Gözlerimi açtığımda kendimi en azından sıcak bir yerde bulmayı ümit etmiştim ama nafile. Askerlerin görgüsüzce attığı kahkahalar ve bir masa dolusu içkileri yudumlarken uyanmıştım. Saatin kaç olduğunu bile bilmiyordum ki pencereden bakılınca daha sabahın olmadığı anlaşılıyordu. Tahtada doğrulmuş, gözümü kaşıyıp kelepçenin çıkmasına rağmen hâlâ sızlayan bileklerimi ovmuştum. Derince bir iç çekmiş, biraz zayıfladığını hissettiğim karnımı ovmuştum. Saatlerdir bir şey yememiştim ve bize yemek getireceklerini de sanmıyordum. Bakışlarım istemsizce askerlerin önündeki tabakalara kaymış, sabahki askerlerden biri bakışlarını bana çevirdiği anda kafamı hızlıca çevirmiştim.
"Hayatında böyle sofra görmemişsindir, bakman normal"
Dediklerine karşın yan bir bakış atmış, gerçekten onlar gibi olmadığım için şükretmiştim.

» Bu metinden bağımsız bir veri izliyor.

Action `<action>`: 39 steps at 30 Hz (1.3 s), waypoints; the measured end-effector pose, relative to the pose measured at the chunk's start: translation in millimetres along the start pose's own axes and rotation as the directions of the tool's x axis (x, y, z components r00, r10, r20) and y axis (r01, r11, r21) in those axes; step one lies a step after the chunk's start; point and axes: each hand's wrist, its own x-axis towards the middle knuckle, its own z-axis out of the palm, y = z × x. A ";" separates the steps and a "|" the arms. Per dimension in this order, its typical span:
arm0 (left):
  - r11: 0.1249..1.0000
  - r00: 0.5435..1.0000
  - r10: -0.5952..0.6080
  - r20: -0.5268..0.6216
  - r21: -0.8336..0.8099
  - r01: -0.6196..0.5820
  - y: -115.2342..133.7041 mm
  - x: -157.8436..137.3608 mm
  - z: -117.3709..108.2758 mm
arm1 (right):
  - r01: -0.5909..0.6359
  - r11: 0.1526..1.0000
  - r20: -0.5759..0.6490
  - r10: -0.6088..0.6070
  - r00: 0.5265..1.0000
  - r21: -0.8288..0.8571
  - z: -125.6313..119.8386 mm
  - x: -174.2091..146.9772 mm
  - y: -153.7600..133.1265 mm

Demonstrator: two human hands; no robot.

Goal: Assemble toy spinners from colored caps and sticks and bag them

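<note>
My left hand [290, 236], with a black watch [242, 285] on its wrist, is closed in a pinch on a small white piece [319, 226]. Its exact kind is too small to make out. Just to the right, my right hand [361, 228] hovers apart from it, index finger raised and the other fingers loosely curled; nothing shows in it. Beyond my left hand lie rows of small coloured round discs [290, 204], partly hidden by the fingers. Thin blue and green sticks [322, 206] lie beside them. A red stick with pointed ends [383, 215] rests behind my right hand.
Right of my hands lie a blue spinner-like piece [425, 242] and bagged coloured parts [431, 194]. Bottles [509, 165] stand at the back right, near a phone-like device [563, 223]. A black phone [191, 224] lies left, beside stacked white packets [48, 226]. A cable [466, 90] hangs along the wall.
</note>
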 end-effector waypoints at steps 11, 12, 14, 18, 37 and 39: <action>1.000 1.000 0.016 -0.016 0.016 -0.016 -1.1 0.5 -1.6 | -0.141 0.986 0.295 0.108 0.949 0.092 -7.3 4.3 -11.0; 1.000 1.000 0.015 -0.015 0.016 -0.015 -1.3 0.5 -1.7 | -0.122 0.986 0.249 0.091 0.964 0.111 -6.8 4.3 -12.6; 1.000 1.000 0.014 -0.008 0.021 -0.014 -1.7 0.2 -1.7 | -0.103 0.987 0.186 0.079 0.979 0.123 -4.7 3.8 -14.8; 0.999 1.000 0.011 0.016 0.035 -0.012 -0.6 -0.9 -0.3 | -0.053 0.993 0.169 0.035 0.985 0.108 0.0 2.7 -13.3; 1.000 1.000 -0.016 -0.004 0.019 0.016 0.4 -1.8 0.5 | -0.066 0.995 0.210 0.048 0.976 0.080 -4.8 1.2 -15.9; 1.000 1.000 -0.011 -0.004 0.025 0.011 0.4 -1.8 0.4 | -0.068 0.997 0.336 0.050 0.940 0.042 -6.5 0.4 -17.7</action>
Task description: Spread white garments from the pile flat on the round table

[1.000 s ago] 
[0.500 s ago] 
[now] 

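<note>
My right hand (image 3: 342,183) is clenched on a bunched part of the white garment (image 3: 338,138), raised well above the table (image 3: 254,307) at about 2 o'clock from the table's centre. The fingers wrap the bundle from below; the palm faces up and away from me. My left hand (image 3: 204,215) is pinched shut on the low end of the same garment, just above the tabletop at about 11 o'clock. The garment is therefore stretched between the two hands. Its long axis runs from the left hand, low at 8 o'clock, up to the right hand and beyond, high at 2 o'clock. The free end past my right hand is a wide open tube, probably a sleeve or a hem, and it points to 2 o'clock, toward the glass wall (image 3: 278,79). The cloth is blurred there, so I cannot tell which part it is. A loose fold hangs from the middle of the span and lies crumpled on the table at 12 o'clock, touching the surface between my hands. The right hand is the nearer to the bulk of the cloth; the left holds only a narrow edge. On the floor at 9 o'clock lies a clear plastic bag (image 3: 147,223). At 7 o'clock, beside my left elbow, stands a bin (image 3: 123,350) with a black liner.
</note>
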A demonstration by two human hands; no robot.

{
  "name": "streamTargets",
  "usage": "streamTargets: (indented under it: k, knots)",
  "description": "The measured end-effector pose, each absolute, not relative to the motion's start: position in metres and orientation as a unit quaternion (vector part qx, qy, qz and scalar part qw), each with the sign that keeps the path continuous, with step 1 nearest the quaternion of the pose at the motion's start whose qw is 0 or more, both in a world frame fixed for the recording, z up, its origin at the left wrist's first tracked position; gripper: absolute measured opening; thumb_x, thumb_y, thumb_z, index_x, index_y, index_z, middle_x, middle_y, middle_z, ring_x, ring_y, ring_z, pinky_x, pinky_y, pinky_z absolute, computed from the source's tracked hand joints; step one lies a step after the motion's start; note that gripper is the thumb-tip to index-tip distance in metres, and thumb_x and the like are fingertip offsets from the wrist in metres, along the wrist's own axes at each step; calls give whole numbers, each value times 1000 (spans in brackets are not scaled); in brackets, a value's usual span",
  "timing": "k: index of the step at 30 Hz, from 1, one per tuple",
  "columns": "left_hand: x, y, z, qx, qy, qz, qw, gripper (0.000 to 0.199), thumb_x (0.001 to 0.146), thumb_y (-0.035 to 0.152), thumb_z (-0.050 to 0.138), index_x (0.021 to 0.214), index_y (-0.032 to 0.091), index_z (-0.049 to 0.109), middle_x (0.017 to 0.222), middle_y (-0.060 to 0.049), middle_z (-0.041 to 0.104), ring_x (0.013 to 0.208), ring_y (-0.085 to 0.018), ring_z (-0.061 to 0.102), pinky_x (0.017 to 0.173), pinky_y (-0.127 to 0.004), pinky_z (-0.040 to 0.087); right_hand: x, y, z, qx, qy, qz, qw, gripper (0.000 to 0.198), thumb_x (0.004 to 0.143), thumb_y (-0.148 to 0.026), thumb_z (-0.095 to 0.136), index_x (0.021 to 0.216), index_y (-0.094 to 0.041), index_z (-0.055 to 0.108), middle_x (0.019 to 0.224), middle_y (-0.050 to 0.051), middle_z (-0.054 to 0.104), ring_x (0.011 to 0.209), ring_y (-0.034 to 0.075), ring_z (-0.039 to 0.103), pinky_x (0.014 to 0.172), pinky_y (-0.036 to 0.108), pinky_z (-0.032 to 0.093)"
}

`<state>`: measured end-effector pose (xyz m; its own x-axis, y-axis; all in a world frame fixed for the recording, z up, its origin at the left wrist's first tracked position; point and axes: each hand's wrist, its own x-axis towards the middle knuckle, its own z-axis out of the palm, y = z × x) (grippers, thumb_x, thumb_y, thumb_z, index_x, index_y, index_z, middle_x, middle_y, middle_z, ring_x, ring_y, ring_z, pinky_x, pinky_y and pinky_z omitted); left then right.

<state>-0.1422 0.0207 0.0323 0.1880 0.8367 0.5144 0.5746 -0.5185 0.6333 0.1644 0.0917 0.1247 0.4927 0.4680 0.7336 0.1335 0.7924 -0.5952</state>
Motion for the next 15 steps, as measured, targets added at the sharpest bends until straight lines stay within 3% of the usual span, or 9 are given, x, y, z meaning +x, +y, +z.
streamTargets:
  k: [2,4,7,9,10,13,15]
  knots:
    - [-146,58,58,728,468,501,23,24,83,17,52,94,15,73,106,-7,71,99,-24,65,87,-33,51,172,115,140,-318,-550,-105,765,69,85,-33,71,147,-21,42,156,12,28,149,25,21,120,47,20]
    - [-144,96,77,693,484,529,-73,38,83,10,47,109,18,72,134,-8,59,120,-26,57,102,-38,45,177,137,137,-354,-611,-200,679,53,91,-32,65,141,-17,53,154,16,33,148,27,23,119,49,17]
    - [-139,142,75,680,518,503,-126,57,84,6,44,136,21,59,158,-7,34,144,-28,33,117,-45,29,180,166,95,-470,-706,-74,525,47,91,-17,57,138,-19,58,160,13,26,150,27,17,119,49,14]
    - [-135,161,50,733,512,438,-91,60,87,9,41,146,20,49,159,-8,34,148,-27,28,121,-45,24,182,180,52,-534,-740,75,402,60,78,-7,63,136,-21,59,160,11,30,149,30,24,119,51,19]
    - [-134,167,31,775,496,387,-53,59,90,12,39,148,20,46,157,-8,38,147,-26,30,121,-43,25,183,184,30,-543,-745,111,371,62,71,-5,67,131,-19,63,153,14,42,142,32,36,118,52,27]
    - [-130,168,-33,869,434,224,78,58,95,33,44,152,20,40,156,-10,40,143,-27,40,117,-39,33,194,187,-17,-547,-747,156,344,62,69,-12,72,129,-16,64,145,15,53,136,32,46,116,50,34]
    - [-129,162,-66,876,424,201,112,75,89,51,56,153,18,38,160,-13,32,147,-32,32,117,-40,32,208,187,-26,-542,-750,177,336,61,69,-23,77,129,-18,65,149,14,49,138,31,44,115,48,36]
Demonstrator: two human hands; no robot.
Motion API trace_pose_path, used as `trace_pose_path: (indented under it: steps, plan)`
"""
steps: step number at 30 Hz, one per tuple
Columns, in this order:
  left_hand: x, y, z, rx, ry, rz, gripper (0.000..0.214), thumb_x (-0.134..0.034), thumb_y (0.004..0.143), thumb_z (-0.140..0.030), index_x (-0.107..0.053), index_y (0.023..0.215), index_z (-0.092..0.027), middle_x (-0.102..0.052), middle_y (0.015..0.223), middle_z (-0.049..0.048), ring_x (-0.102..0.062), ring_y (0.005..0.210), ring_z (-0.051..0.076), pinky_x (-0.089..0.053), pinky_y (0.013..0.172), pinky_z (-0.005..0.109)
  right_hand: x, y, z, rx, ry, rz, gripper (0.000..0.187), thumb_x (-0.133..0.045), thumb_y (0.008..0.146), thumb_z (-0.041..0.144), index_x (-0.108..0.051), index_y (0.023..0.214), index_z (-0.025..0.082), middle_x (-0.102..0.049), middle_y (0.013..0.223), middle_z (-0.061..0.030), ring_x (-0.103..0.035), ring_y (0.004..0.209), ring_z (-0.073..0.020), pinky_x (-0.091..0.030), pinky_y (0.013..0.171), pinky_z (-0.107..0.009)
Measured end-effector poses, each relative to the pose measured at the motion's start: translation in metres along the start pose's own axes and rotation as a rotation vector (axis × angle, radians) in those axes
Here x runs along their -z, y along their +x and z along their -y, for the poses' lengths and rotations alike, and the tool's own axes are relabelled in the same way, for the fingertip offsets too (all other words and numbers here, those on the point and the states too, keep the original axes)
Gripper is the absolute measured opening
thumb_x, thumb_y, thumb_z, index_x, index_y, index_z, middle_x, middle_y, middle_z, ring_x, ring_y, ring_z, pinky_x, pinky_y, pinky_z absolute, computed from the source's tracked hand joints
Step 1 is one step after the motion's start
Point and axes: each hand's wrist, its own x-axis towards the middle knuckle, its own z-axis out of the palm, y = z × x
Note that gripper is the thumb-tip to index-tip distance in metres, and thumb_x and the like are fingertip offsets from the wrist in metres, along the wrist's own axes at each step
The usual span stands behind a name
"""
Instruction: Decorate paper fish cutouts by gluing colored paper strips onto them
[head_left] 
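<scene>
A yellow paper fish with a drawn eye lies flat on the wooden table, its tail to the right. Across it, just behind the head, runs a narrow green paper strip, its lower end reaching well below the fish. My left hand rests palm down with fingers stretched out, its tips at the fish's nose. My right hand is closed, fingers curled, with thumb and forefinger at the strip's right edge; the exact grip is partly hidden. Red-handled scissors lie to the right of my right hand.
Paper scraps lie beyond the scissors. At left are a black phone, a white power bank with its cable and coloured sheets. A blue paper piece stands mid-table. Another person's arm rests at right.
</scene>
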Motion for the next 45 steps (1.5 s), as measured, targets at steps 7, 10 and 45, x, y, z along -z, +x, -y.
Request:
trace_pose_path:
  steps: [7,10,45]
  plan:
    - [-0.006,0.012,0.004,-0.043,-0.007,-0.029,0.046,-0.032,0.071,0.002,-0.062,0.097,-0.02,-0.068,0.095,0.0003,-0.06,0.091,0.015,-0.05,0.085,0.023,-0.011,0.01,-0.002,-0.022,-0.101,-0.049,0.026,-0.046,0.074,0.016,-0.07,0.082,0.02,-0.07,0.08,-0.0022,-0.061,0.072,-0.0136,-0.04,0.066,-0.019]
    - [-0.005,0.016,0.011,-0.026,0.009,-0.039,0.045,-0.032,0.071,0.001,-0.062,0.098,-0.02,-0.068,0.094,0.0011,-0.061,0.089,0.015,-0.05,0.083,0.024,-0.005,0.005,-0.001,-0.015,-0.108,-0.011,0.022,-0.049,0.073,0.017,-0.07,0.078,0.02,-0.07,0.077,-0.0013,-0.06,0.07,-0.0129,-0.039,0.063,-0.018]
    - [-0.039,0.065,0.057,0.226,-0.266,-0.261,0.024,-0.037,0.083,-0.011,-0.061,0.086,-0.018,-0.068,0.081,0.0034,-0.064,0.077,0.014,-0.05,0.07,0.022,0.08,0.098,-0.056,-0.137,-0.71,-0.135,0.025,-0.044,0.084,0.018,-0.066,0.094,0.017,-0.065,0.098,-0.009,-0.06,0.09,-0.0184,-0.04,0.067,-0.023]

Hiçbir şey demeden bakışlarımı tekrar önümdeki duvara çevirmiş, kendimi huzurlu hissetmemi sağlayacak bir anımı düşünmeye çalışmıştım.
"Hey, baksana. İster misin? Aç görünüyorsun"
İçlerinden daha önce hiç görmediğim asker gülümseyerek elinde tabak ve bir bardak içki ile yanıma gelmiş, gerçekten vereceğine inanmadığım için yerimden kalkmamıştım. Aynı gülümse ile elindekileri bana uzatmış, almam adına bir bakış atmıştı. İyi zamanlarına denk gelmiştim sanırım ama eğer veriyorlarsa kesin bir istekleri olacaktı ya da yemeğin içindeki zehirle beni öldürmeyi planlıyorlardı.
Emin olamayarak elimi uzatmış, uzattığım anda yeri boylayan tabak ve bardak ile 'Gerçekten mi?' dercesine bakışlarımı askere yönlendirmiştim. Histerik bir kahkaha atıp içki kokan nefesi ile konuşmuştu.
"Gerçekten sana vereceğimizi mi sandın? Yatabilecek bir yer bulduğuna şükretmelisin. Zira arkadaşın gibi yerde de uyuyabilirdin"
"Size acıyorum"
Tekrar tahtanın üstüne oturmuş, bakışlarımı tekrar duvara çevirip içimdeki öfkeyi biraz olsun dizginlemeye çalışmıştım.
"Acınacak olan tek kişi sensin"
Yüzüne bile bakmadan kafamı sallamış, ellerimi saçıma getirip kafamı eğmiştim. Burada olmak beni geriyordu. Annem, kim bilir şu an ne haldeydi? Onu üzmek yapmaktan korktuğum en büyük şey iken şimdi buradaydım. Onunla görüşmeme izin vermeyeceklerine emindim. Bir de şu Ağustos böceği. Gerçekten yerde mi yatıyordu? Peki ya şu idamı olan kişi? Burada üç kişi miydik yoksa Ağustos böceği o muydu? Burada daha fazla duramazdım. Gitmeliydim, kaçmalıydım. Sürgün hayatı yaşamak bu dört duvar arasında kalmaktan daha iyiydi ama beni buldukları yerde öldürürlerdi. Bakışlarımı tekrar masaya çevirdiğimde sadece Taehyung'un bana baktığını görmüştüm. Acırcasına bir bakıştı ve o bakıştan nefret etmiştim.
*
Ne zaman uyuduğumu anlamadığım bir anda tekrar sesler yüzünden uyanmıştım. Yine askerlerin geldiğini sanarken elinde bez ile askerin döktüğü yemeği temizleyen Taehyung beni karşılamıştı. Kalktığım anda bakışlarını bana çevirmiş, elindeki bezi kenara koyup yanındaki kabı bana uzatmıştı. Sorgularcasına kabı elime alıp açtığım anda sıcak erişte yüzümü ısıtmıştı. Askerlerden kalan bir yemek değildi, sıcaktı, yeni mi pişirmişti? Cebindeki chopstickleri çıkarmış, tekrar yeri temizlemeye devam etmişti.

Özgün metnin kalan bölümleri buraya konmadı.